The reply should consist of the full listing, repeated word for word.
*** Opening DATASET EXCERPTS ***
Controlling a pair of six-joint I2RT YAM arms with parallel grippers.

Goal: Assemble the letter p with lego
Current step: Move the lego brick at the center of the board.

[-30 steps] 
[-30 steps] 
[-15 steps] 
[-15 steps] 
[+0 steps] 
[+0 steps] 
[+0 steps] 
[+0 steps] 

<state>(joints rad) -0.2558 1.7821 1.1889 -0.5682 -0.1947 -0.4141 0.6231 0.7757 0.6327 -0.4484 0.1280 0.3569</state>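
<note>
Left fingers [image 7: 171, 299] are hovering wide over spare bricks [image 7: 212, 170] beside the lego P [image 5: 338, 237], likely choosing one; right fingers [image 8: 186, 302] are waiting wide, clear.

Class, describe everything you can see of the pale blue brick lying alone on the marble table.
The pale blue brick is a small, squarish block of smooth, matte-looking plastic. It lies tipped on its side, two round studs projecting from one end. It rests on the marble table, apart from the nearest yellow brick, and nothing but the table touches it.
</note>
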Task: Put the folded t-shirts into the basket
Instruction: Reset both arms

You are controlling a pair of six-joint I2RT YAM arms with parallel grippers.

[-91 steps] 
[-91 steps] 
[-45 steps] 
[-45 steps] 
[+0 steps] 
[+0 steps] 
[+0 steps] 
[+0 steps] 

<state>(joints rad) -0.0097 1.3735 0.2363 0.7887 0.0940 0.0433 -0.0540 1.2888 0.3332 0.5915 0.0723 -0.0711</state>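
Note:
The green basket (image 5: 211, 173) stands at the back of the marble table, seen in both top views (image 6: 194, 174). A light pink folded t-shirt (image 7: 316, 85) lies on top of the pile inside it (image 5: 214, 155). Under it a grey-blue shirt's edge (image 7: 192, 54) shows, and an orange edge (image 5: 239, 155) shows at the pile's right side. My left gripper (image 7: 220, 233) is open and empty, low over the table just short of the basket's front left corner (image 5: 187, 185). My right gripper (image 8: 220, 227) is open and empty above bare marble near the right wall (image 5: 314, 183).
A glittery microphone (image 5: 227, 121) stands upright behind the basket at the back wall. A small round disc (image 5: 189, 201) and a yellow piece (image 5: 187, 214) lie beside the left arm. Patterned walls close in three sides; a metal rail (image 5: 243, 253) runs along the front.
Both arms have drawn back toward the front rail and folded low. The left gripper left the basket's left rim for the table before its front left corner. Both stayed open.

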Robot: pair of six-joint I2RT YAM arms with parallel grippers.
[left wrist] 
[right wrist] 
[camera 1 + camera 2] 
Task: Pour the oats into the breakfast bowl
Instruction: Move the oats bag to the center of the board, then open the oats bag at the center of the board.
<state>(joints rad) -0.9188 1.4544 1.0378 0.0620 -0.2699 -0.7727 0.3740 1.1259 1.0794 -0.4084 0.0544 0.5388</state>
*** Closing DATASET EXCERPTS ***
REPLY:
Controlling a pair of six-joint I2RT YAM arms with parallel grippers.

Goal: Assemble the letter p with lego
Current step: Move the lego brick at the center of the board.

[-30 steps] 
[-30 steps] 
[-15 steps] 
[-15 steps] 
[+0 steps] 
[+0 steps] 
[+0 steps] 
[+0 steps] 

<state>(joints rad) -0.2558 1.7821 1.1889 -0.5682 -0.1947 -0.4141 0.6231 0.7757 0.6327 -0.4484 0.1280 0.3569</state>
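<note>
Left fingers [image 7: 171, 299] are hovering wide over spare bricks [image 7: 212, 170] beside the lego P [image 5: 338, 237], likely choosing one; right fingers [image 8: 186, 302] are waiting wide, clear.

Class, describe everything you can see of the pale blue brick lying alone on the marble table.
The pale blue brick is a small, squarish block of smooth, matte-looking plastic. It lies tipped on its side, two round studs projecting from one end. It rests on the marble table, apart from the nearest yellow brick, and nothing but the table touches it.
</note>
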Task: Put the folded t-shirts into the basket
Instruction: Reset both arms

You are controlling a pair of six-joint I2RT YAM arms with parallel grippers.

[-91 steps] 
[-91 steps] 
[-45 steps] 
[-45 steps] 
[+0 steps] 
[+0 steps] 
[+0 steps] 
[+0 steps] 

<state>(joints rad) -0.0097 1.3735 0.2363 0.7887 0.0940 0.0433 -0.0540 1.2888 0.3332 0.5915 0.0723 -0.0711</state>
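Note:
The green basket (image 5: 211, 173) stands at the back of the marble table, seen in both top views (image 6: 194, 174). A light pink folded t-shirt (image 7: 316, 85) lies on top of the pile inside it (image 5: 214, 155). Under it a grey-blue shirt's edge (image 7: 192, 54) shows, and an orange edge (image 5: 239, 155) shows at the pile's right side. My left gripper (image 7: 220, 233) is open and empty, low over the table just short of the basket's front left corner (image 5: 187, 185). My right gripper (image 8: 220, 227) is open and empty above bare marble near the right wall (image 5: 314, 183).
A glittery microphone (image 5: 227, 121) stands upright behind the basket at the back wall. A small round disc (image 5: 189, 201) and a yellow piece (image 5: 187, 214) lie beside the left arm. Patterned walls close in three sides; a metal rail (image 5: 243, 253) runs along the front.
Both arms have drawn back toward the front rail and folded low. The left gripper left the basket's left rim for the table before its front left corner. Both stayed open.
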
Robot: pair of six-joint I2RT YAM arms with parallel grippers.
[left wrist] 
[right wrist] 
[camera 1 + camera 2] 
Task: Pour the oats into the breakfast bowl
Instruction: Move the oats bag to the center of the board, then open the oats bag at the center of the board.
<state>(joints rad) -0.9188 1.4544 1.0378 0.0620 -0.2699 -0.7727 0.3740 1.1259 1.0794 -0.4084 0.0544 0.5388</state>

There's no more to this exercise.